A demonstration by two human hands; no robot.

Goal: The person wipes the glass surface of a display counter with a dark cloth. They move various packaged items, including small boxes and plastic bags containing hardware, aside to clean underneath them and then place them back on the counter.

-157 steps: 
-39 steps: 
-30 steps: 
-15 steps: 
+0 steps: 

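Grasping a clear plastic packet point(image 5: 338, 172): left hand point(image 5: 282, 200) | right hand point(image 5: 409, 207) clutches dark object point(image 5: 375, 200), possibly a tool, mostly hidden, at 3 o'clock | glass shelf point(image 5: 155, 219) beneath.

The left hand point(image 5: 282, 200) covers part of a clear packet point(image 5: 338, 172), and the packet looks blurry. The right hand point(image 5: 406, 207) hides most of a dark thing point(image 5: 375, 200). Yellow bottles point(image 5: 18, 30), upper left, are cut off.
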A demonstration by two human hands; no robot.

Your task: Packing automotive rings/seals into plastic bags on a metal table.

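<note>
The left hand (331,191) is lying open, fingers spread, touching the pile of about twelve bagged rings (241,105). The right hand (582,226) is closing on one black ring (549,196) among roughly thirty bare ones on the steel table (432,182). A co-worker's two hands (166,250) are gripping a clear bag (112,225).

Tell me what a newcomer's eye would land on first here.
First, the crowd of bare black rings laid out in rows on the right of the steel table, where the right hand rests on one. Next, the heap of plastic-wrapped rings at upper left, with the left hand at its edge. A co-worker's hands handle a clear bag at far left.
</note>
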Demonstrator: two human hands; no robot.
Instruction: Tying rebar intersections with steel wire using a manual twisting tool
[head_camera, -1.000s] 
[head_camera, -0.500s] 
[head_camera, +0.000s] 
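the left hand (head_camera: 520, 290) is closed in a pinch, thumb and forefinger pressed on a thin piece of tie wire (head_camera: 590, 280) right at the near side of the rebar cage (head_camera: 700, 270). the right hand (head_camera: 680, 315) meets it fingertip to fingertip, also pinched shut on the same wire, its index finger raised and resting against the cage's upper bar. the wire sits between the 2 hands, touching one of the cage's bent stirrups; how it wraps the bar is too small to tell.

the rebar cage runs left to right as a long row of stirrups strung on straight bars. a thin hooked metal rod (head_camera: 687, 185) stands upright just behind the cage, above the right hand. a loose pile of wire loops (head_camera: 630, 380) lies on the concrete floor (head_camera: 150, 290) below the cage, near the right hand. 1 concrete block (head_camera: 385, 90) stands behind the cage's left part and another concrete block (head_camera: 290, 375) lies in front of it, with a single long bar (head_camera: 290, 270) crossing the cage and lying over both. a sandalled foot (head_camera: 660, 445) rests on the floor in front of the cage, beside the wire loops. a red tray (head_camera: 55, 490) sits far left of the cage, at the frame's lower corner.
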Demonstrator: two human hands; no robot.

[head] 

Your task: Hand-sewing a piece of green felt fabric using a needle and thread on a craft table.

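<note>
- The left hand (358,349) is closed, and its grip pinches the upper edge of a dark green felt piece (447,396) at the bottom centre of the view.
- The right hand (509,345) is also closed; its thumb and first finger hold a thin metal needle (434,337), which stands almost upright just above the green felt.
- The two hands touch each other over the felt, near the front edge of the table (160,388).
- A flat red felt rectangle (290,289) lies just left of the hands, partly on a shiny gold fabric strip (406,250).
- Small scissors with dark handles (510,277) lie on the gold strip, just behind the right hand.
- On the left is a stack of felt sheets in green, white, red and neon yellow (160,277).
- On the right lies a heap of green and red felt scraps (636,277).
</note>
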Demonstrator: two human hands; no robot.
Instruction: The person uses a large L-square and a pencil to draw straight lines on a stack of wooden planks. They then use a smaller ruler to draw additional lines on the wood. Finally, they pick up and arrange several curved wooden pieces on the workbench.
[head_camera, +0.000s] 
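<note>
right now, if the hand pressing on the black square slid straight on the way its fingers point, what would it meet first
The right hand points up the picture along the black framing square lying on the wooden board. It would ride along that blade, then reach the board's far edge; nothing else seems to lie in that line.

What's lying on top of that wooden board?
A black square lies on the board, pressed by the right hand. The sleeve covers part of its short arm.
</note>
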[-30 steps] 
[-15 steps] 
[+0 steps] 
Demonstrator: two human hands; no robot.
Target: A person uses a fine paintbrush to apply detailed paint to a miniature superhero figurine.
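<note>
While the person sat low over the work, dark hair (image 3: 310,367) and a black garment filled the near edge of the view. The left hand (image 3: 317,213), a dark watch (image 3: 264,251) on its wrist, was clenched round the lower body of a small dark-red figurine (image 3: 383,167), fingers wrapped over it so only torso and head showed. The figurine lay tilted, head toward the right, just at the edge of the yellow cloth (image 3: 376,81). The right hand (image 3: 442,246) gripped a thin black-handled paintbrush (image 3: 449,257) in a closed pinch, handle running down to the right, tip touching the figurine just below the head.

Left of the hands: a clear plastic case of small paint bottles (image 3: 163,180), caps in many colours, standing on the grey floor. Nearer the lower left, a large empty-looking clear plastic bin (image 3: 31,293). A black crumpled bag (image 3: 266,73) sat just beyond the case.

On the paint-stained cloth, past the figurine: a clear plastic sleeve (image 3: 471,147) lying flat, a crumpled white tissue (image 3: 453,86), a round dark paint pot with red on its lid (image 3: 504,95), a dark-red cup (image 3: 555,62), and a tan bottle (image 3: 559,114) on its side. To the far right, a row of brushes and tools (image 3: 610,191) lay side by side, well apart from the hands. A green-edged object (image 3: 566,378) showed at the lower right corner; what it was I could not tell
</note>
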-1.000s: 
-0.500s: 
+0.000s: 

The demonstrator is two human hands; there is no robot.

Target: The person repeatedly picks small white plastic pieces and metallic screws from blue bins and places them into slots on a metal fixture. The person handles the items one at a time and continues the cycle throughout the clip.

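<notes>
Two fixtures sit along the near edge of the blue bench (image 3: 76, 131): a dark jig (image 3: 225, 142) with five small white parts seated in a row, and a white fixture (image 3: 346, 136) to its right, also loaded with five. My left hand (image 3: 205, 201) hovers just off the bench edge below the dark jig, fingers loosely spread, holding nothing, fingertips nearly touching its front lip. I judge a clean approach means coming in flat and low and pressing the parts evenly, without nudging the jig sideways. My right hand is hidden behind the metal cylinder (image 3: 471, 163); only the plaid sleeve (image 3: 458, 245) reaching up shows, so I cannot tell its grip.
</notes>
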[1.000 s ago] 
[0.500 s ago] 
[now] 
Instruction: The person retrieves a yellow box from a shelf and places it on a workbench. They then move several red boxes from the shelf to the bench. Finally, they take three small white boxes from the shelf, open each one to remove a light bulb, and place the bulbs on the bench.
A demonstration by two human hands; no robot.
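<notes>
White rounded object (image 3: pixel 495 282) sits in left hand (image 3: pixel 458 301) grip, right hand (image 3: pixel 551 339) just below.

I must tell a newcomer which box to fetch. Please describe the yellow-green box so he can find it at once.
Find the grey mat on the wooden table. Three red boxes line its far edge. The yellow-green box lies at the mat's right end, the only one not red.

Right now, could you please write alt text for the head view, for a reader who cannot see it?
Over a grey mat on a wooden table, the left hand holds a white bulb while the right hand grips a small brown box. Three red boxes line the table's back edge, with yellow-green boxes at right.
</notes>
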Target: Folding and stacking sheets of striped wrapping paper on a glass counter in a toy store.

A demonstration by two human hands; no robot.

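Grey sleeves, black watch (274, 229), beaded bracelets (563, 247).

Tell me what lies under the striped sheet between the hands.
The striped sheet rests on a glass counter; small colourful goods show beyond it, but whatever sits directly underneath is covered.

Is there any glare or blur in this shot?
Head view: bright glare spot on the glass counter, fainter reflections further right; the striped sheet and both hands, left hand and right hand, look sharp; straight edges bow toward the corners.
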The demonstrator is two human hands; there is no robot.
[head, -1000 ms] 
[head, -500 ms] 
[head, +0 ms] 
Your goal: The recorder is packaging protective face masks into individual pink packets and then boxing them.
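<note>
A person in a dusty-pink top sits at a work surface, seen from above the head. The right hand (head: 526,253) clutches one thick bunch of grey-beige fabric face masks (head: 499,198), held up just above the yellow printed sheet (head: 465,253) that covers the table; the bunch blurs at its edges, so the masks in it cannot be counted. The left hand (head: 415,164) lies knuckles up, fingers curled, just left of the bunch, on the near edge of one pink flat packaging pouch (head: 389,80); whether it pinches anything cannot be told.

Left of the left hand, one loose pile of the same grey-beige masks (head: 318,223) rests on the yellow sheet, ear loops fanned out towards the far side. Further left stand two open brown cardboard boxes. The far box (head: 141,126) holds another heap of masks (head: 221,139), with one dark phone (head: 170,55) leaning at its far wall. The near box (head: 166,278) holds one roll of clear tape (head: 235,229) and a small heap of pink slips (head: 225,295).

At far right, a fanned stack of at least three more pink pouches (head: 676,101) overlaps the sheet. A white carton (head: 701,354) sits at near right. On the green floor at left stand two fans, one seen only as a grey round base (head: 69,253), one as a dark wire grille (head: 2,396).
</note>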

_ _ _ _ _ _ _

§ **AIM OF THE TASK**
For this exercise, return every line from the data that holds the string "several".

§ **REPLY**
Instruction: The person uses a large L-square and a pencil to draw straight lines on a stack of wooden planks. They then use a smaller ruler to draw additional lines on the wood. Finally, they pick up and arrange several curved wooden pieces on the workbench.
Instruction: The person retrieves a yellow box from a shelf and places it on a workbench. They then move several red boxes from the shelf to the bench. Finally, they take three small white boxes from the shelf, open each one to remove a light bulb, and place the bulbs on the bench.

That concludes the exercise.